Because Max had expected to die young.

The thought of that swept through Hanzo so harshly that Jesse had to launch himself from the couch just to catch him so he didn’t hit his head on the coffee table on the way down. “Darlin’--” Jesse grunted as he hauled Hanzo into his arms and sat him on the couch before kneeling down in front of him again. He was searching Hanzo’s eyes as if they could tell him what was happening.  _ Hanzo _ didn’t even know what was going on in his mind right now.
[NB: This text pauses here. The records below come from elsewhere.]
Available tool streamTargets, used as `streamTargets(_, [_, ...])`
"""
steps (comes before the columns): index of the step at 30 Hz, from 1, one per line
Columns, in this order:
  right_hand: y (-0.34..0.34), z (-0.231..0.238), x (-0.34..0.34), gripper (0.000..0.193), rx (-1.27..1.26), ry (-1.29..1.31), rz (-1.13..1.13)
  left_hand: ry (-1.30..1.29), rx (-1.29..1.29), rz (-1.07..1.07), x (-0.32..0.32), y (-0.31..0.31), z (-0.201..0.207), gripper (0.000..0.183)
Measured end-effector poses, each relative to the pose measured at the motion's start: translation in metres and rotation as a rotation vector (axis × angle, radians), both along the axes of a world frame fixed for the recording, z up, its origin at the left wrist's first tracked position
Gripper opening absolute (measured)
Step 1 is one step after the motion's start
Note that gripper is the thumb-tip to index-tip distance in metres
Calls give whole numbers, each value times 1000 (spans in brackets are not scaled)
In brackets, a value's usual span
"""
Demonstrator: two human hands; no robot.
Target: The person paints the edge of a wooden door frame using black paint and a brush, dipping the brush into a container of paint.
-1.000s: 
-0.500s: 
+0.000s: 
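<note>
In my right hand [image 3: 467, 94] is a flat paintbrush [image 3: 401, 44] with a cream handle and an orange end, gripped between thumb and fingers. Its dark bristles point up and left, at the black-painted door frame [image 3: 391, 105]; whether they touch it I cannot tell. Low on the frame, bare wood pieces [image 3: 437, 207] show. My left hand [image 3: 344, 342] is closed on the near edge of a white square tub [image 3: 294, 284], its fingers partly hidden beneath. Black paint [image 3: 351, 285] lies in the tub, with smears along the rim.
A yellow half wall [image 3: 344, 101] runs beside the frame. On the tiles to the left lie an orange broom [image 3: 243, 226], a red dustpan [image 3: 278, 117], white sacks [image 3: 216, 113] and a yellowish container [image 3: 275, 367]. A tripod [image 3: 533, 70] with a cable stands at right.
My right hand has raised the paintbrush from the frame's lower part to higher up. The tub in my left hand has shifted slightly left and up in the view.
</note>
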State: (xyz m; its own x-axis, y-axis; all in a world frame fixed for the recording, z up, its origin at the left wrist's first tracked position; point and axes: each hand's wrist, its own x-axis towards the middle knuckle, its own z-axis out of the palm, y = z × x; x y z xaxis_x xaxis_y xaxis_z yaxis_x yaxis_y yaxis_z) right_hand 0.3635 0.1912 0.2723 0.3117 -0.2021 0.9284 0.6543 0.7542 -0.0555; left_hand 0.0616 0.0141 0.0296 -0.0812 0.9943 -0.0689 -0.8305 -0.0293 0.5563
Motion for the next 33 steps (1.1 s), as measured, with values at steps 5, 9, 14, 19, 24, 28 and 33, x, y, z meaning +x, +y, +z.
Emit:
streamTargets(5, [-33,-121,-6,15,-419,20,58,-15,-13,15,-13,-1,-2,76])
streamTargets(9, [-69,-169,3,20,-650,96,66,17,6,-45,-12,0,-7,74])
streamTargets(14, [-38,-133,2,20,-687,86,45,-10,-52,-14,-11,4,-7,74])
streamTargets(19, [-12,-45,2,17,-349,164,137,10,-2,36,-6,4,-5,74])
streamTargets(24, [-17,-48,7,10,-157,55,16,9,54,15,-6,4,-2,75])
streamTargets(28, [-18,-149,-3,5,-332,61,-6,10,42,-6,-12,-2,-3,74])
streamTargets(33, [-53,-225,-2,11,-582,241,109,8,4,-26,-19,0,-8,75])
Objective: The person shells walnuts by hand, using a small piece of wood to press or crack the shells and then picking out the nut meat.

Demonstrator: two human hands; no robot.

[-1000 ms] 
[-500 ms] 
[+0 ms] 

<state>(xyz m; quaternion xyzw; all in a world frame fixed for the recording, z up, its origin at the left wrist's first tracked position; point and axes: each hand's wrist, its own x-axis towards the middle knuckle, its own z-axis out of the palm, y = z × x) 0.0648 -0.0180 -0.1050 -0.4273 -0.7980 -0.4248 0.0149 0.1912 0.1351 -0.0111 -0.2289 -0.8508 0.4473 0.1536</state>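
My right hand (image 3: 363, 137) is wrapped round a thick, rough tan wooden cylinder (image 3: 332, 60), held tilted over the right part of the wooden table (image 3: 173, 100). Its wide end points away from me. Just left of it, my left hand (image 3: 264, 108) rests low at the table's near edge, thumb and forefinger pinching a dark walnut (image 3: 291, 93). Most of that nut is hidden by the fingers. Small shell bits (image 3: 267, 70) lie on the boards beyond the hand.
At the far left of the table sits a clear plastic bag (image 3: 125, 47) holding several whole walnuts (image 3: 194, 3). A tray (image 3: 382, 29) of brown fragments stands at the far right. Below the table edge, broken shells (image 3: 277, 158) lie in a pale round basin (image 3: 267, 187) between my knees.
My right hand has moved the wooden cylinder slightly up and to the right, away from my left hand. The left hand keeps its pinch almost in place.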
“Darlin’, I saw that guy for the contract today,” Jesse swallowed harshly as he reached up and gently pushed Hanzo’s hair out of his face. “I was wonderin’ if yer offer still stands. About bunking here with you.”

“You’re staying?” Hanzo asked as he tilted his face into the hand that had moved to hold his cheek. He raised both of his own hands to hold Jesse’s arm close. They barely knew each other, and Hanzo hated to be touched, but somehow this was different.

“Of course. I wanna be here fer Max’s funeral ‘n I’ve got the contract ‘n… I mean, I also wanna be here with you.” Jesse stroked his thumb against Hanzo’s cheek, swiping away the tears. “‘N after this contract, I was hopin’ you might be willin’ t’ move back to New Mexico with me. Hell, I might not even take it.”

Hanzo couldn’t shake the idea that Jesse wasn’t being completely honest and he didn’t know why. Something wasn’t  _ right. _

“I don’t know if I can leave Philly,” Hanzo pulled back. “I’ve never been anywhere else. I don’t know anyone anywhere else.”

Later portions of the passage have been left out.